* _Assignment_: Locate each line below that includes "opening" and reproduce it.

* _Listed entries_:
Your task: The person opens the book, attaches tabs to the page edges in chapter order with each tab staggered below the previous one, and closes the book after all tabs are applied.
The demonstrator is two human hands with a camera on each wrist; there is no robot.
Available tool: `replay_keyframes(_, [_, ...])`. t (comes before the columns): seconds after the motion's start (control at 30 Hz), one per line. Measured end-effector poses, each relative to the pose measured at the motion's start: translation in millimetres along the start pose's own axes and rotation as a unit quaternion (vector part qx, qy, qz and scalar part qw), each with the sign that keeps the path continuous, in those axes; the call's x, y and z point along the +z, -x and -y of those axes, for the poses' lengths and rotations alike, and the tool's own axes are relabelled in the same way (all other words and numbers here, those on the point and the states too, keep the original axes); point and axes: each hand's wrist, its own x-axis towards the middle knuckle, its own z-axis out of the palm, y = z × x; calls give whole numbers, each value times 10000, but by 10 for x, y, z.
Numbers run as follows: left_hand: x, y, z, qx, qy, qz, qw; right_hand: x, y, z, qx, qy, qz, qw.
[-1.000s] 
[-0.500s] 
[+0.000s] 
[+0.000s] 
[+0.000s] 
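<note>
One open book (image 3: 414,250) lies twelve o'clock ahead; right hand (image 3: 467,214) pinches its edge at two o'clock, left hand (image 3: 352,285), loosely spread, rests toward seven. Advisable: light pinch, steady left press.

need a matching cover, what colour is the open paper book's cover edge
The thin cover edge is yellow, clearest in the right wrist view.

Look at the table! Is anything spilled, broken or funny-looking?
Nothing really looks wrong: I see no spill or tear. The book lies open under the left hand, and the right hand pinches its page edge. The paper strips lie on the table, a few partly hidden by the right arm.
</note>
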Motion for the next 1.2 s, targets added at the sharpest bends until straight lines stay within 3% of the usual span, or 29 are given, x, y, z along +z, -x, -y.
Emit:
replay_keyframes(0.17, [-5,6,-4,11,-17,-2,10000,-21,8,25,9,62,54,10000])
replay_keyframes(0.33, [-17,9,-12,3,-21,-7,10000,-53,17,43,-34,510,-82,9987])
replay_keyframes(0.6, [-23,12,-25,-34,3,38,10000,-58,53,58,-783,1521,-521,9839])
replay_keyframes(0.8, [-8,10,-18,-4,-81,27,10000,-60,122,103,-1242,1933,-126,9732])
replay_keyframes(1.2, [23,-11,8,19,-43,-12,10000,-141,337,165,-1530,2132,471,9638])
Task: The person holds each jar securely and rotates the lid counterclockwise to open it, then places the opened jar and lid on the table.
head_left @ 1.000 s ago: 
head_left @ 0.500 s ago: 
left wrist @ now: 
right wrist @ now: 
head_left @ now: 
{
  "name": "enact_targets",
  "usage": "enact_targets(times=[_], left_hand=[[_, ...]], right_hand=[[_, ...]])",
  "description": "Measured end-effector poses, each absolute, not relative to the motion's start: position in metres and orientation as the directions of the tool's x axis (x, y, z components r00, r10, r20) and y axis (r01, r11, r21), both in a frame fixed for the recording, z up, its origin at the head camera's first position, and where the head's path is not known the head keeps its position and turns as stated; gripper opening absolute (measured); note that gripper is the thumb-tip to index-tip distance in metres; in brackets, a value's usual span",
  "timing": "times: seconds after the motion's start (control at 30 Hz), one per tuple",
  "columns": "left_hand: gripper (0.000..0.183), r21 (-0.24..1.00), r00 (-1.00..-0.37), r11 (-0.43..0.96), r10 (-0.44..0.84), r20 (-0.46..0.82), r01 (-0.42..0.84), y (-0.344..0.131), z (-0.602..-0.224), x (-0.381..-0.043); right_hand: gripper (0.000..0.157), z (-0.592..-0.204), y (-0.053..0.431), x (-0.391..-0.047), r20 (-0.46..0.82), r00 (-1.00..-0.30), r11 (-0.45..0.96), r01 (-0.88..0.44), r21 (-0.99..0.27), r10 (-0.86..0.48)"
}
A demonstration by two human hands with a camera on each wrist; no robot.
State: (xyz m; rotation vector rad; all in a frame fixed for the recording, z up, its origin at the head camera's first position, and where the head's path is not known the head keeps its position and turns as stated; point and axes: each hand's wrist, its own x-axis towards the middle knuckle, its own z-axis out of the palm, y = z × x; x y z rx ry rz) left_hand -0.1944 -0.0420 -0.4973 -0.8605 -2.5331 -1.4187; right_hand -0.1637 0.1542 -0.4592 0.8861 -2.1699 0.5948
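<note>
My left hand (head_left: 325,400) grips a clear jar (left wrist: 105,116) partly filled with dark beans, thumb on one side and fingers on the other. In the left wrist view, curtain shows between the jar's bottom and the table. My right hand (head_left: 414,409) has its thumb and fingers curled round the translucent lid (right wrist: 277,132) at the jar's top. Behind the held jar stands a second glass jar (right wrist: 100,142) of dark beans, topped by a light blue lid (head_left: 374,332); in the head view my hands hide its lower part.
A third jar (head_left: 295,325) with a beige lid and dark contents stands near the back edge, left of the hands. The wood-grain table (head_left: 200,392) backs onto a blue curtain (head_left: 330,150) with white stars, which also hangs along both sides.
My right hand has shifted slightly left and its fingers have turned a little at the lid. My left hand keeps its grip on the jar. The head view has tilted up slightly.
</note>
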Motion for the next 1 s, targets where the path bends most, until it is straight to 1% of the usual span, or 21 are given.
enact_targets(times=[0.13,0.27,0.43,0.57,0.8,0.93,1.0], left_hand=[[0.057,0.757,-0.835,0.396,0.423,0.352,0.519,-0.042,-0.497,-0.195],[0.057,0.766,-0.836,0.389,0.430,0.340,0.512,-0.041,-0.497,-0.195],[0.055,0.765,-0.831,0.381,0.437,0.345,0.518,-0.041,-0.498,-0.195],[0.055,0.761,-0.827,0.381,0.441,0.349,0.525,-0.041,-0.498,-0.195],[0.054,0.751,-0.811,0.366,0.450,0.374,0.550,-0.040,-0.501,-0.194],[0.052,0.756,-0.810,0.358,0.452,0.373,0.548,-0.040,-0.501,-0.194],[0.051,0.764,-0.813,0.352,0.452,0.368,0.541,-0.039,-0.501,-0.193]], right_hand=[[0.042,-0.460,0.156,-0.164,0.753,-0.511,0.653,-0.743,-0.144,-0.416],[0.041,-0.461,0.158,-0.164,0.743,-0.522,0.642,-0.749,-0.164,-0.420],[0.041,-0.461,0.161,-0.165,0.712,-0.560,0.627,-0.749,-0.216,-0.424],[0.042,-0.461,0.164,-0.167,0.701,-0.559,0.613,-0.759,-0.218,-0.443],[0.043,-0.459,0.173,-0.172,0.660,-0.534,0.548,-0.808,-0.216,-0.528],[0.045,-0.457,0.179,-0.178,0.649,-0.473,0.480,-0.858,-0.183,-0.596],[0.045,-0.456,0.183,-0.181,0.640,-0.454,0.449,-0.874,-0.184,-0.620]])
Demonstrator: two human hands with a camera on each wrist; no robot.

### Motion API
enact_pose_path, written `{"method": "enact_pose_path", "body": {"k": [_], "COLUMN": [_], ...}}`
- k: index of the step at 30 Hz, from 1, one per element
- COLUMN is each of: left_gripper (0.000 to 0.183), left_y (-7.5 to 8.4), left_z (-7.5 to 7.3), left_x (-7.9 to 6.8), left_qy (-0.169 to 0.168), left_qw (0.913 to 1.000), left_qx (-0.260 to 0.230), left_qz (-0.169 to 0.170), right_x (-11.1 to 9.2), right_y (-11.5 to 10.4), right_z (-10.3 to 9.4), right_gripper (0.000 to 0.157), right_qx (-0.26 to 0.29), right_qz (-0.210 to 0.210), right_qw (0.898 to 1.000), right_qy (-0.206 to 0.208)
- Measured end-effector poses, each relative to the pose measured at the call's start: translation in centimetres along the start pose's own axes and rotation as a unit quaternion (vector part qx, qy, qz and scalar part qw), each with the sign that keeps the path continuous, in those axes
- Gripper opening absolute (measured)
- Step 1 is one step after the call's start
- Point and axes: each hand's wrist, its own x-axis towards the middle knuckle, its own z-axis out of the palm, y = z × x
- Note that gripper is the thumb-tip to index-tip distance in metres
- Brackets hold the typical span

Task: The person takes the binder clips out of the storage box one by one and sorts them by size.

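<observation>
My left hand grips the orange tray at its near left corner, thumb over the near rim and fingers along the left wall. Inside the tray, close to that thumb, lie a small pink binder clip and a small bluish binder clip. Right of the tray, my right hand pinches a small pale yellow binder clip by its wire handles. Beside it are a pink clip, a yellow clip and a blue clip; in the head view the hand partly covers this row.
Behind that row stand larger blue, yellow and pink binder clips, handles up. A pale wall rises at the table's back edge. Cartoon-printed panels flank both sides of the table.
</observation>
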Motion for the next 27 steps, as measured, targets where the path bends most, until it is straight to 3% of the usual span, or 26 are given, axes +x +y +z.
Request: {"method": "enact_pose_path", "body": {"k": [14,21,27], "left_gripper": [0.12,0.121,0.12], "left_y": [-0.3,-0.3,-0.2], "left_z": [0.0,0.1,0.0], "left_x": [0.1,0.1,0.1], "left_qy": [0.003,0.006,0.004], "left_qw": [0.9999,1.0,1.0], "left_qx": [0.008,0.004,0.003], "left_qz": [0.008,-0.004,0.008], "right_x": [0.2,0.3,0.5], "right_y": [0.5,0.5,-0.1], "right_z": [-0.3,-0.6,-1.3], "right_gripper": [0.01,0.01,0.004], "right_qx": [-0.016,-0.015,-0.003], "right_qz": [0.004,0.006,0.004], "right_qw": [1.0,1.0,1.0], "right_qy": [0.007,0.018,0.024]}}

* _Your response_:
  "description": "Measured end-effector poses, each absolute, not relative to the motion's start: position in metres and orientation as the directions of the tool's x axis (x, y, z components r00, r10, r20) and y axis (r01, r11, r21), both in a frame fixed for the recording, z up, its origin at the head camera's first position, and where the head's path is not known the head keeps its position and turns as stated; gripper opening absolute (measured); note that gripper is the thumb-tip to index-tip distance in metres; in brackets, a value's usual span",
- Gripper opening absolute (measured)

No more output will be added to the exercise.